**The problem:** In the data below, one line contains "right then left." and a later one contains "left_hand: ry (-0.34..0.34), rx". Print both, with every line between them, exactly and alone.

**Data extract:**
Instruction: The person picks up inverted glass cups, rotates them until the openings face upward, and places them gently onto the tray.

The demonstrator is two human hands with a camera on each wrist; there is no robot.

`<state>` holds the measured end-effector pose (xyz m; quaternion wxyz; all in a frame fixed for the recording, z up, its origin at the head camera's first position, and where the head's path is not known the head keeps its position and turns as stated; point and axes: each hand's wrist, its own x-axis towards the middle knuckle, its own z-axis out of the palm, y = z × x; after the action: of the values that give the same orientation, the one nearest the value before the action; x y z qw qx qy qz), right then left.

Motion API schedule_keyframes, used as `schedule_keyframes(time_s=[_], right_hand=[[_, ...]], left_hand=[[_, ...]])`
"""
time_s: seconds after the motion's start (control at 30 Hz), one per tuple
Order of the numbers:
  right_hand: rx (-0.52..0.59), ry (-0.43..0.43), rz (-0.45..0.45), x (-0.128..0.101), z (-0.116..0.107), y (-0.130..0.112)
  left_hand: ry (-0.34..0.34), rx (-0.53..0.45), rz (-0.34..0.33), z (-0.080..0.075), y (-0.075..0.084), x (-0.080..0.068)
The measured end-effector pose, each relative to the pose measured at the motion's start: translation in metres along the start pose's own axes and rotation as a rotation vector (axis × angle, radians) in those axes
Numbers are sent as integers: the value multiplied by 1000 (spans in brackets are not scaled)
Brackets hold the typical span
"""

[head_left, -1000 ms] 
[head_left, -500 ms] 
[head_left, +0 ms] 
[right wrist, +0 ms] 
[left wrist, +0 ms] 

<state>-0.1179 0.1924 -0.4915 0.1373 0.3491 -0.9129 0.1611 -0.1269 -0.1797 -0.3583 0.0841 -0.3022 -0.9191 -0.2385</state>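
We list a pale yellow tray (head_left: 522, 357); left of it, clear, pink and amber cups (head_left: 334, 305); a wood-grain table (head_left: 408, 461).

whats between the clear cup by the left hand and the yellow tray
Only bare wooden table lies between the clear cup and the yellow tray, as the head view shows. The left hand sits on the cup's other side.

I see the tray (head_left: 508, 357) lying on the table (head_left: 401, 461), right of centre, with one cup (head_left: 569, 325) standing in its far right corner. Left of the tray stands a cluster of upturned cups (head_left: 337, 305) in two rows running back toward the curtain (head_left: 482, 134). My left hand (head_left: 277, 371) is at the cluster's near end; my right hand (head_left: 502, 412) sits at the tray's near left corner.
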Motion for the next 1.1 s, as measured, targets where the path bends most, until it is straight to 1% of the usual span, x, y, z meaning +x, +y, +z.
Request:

**Exercise solution:**
`<state>` holds the measured end-effector pose (xyz m; quaternion wxyz; all in a frame fixed for the recording, z up, its origin at the head camera's first position, and where the head's path is not known the head keeps its position and turns as stated; point and axes: each hand's wrist, its own x-axis towards the middle knuckle, its own z-axis out of the palm, y = z × x; after the action: of the values that give the same orientation, the one nearest the value before the action; x y z qw qx qy qz), right then left.

Motion API schedule_keyframes, used as `schedule_keyframes(time_s=[_], right_hand=[[_, ...]], left_hand=[[_, ...]])`
"""
time_s: seconds after the motion's start (control at 30 Hz), one per tuple
Order of the numbers:
  right_hand: rx (-0.52..0.59), ry (-0.43..0.43), rz (-0.45..0.45), x (-0.128..0.101), z (-0.116..0.107), y (-0.130..0.112)
  left_hand: ry (-0.34..0.34), rx (-0.53..0.45), rz (-0.34..0.33), z (-0.080..0.075), y (-0.075..0.084), x (-0.080..0.068)

No further work remains on the exercise.